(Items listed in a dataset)

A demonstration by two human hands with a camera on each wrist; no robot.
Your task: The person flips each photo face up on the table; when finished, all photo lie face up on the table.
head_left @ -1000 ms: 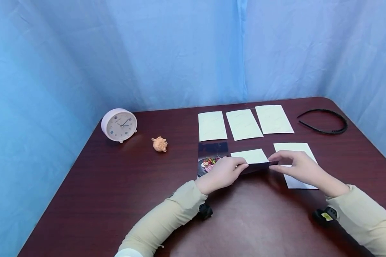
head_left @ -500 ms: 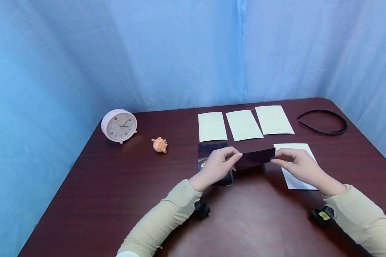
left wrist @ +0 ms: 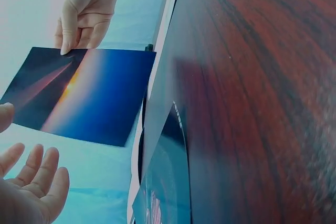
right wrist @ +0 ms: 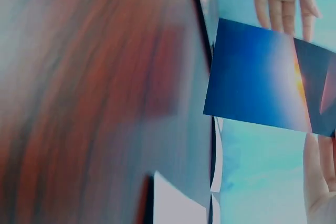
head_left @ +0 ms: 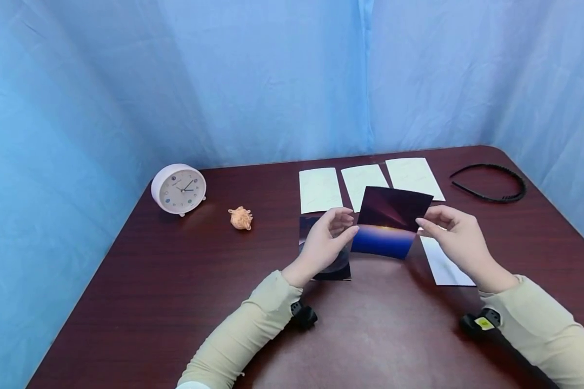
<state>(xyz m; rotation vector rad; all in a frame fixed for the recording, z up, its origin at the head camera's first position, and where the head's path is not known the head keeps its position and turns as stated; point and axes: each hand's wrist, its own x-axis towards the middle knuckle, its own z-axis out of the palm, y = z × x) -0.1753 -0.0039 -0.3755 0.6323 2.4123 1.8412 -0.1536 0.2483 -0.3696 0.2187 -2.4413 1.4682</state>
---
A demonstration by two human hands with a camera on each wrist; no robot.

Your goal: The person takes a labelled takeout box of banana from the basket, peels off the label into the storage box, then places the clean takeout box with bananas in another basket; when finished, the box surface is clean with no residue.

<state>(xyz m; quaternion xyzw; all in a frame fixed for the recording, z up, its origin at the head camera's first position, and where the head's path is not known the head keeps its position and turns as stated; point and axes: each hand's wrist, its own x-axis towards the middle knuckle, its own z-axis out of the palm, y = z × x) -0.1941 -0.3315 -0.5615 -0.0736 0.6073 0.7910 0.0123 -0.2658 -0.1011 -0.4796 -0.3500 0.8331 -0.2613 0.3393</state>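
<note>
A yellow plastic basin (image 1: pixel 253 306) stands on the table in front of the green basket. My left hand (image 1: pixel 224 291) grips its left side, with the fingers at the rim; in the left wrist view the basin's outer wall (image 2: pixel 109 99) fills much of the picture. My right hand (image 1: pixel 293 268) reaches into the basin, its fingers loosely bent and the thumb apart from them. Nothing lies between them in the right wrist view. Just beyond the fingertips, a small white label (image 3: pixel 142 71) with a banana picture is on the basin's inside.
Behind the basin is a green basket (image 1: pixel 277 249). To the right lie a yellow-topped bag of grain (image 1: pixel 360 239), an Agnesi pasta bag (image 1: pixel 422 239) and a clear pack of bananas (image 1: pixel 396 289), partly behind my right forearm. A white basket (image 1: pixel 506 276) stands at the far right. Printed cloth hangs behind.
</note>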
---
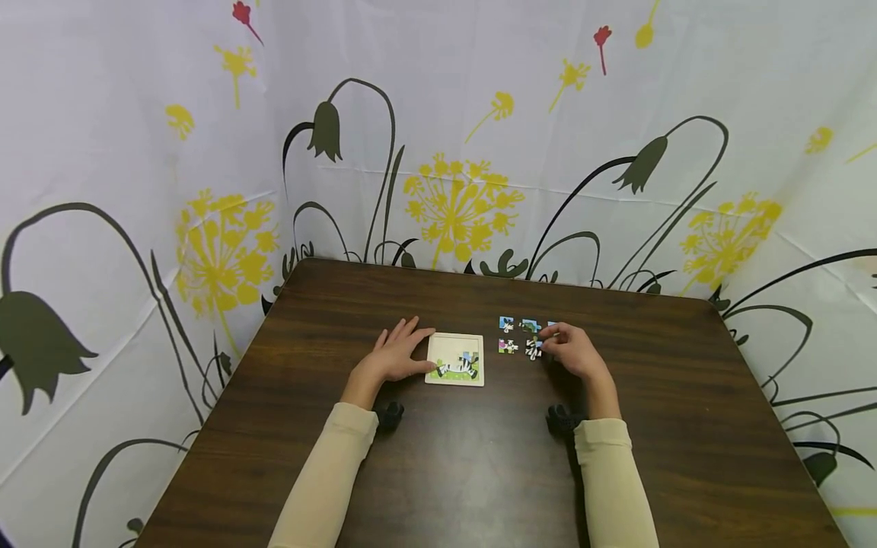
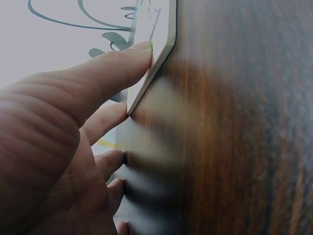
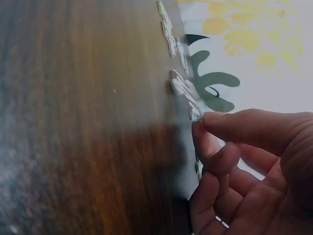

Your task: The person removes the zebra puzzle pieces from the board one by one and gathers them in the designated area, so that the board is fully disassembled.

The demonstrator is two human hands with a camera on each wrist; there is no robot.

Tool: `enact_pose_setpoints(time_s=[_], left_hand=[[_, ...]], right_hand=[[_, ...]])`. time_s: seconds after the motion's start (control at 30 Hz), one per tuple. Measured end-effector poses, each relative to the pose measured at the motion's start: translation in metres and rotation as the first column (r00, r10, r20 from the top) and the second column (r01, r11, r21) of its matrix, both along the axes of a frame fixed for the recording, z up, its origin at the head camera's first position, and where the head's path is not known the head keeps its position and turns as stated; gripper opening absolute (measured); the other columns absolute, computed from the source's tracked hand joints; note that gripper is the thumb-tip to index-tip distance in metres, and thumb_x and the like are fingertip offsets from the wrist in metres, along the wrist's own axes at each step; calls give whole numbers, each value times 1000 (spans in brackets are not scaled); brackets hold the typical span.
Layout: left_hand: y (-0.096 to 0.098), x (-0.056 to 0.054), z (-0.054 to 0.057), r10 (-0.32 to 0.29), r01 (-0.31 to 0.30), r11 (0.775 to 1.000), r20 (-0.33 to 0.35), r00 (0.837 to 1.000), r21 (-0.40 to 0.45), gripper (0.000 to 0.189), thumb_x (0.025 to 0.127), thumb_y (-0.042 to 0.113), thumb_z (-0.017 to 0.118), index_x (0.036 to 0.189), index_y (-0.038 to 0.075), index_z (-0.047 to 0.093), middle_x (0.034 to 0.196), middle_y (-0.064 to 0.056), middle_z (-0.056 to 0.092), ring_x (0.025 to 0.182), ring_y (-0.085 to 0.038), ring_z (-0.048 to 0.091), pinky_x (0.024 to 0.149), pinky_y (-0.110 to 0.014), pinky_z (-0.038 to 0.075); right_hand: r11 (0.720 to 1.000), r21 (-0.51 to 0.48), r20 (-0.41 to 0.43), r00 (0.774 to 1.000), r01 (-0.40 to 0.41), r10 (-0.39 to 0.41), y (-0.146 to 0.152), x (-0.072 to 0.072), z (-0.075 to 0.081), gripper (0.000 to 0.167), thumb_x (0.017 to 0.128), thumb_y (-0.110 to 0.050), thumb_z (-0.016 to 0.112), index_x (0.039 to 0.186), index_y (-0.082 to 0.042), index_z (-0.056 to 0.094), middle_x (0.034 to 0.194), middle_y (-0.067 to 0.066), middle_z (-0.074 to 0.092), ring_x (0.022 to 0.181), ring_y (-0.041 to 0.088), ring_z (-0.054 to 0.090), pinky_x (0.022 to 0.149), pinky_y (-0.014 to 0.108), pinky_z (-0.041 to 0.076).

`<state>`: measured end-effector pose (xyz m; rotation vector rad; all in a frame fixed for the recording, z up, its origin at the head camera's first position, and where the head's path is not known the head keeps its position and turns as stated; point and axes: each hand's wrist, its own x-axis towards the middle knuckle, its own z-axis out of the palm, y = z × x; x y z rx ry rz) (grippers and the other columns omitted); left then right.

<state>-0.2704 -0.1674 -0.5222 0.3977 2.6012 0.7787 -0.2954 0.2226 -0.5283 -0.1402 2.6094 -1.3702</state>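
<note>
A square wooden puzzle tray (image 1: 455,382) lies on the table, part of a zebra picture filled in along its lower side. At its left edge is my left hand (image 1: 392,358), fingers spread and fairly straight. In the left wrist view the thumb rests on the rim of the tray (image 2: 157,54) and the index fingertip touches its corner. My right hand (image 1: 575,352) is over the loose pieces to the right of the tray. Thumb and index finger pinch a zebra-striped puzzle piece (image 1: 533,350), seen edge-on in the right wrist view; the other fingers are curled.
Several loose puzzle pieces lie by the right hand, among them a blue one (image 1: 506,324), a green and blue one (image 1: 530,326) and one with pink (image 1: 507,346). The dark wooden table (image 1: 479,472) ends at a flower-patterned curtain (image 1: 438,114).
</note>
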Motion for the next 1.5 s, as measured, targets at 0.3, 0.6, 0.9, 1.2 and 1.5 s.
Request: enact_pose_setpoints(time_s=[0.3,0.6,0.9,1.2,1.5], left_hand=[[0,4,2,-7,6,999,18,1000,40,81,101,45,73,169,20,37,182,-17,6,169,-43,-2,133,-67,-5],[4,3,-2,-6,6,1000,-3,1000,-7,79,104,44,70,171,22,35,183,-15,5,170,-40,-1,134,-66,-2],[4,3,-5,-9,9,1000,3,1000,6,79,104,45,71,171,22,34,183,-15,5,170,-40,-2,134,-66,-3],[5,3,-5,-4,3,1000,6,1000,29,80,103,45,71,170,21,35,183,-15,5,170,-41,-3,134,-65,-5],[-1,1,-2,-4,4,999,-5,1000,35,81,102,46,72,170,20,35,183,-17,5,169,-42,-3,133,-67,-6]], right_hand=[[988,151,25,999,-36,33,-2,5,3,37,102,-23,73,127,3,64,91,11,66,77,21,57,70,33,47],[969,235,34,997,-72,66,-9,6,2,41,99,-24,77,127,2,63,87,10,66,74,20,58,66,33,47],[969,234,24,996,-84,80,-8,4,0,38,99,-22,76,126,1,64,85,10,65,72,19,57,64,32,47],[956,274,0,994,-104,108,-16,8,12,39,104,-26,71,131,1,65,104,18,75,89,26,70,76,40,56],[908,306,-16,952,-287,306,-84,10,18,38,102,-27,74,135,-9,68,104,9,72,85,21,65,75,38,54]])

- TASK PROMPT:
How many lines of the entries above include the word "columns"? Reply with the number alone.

- ANSWER:
2